TASK PROMPT:
Beneath this task is a listing; tally its lines that contain "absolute" and give only the total.

DATA:
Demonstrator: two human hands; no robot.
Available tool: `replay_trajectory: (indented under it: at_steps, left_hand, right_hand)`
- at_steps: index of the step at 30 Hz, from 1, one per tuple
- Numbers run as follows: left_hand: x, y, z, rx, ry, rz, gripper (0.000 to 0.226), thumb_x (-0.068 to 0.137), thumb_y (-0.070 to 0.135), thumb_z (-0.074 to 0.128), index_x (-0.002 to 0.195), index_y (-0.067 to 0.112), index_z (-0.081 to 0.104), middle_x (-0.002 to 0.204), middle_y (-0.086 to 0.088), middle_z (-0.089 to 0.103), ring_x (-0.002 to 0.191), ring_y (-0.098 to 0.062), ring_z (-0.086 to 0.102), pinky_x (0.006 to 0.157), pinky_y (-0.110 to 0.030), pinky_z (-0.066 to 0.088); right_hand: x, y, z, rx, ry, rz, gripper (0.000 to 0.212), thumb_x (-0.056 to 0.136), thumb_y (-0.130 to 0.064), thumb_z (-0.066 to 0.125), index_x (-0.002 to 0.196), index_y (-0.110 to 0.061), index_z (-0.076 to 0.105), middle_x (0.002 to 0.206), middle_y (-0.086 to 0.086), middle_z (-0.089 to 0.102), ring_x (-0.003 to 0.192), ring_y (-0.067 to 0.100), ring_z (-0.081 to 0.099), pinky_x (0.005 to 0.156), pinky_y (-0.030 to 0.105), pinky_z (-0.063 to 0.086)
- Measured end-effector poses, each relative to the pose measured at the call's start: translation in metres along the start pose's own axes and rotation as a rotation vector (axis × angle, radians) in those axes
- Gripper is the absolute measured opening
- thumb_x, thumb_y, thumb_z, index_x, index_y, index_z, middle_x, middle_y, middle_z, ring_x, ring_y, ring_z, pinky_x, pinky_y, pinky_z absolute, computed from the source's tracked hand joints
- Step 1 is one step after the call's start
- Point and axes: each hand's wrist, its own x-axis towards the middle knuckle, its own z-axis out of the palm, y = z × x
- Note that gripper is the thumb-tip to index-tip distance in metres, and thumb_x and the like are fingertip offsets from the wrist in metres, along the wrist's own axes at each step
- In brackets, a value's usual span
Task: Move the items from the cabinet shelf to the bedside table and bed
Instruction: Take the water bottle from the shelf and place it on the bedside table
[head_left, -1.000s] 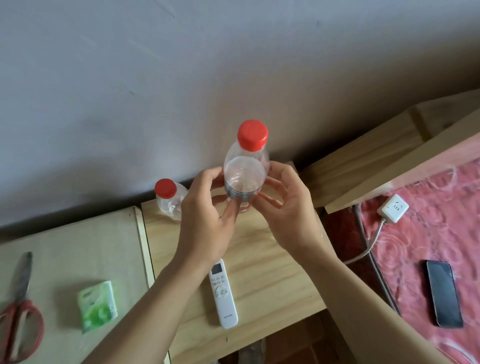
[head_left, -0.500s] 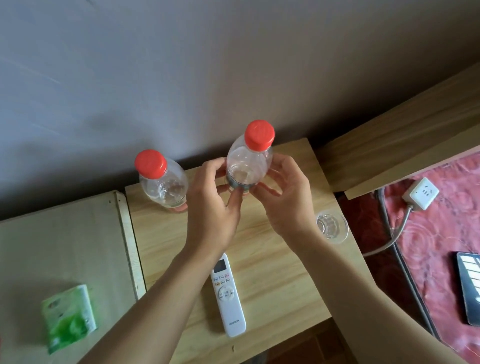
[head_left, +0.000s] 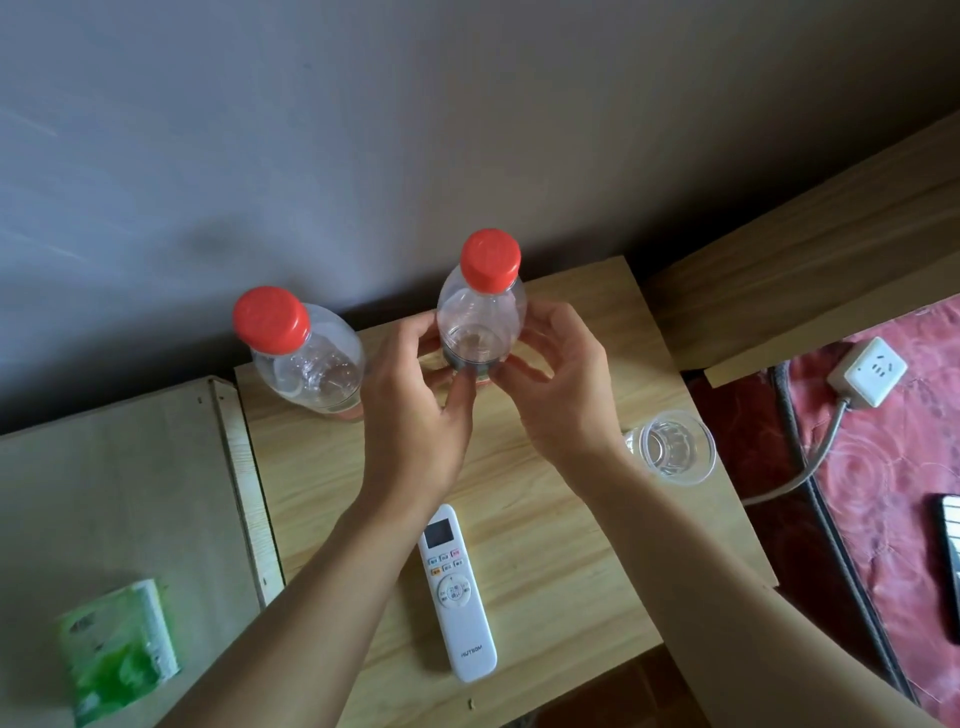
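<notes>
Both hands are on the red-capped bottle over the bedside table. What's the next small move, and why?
Probably set the bottle down and let go: the left hand and right hand grip its base, upright over bare table between the second bottle and the cup.

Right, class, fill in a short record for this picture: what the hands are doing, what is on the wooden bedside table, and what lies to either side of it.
hands: left hand and right hand both grip the held bottle low on its body
held bottle: upright, clear, red cap, looks empty
bedside table: second bottle, remote, clear cup
left surface: green tissue pack
bed: white socket block with cable, phone at the frame edge
</notes>
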Motion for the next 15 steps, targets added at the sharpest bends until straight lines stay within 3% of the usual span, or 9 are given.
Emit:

ANSWER TO THIS EXERCISE:
2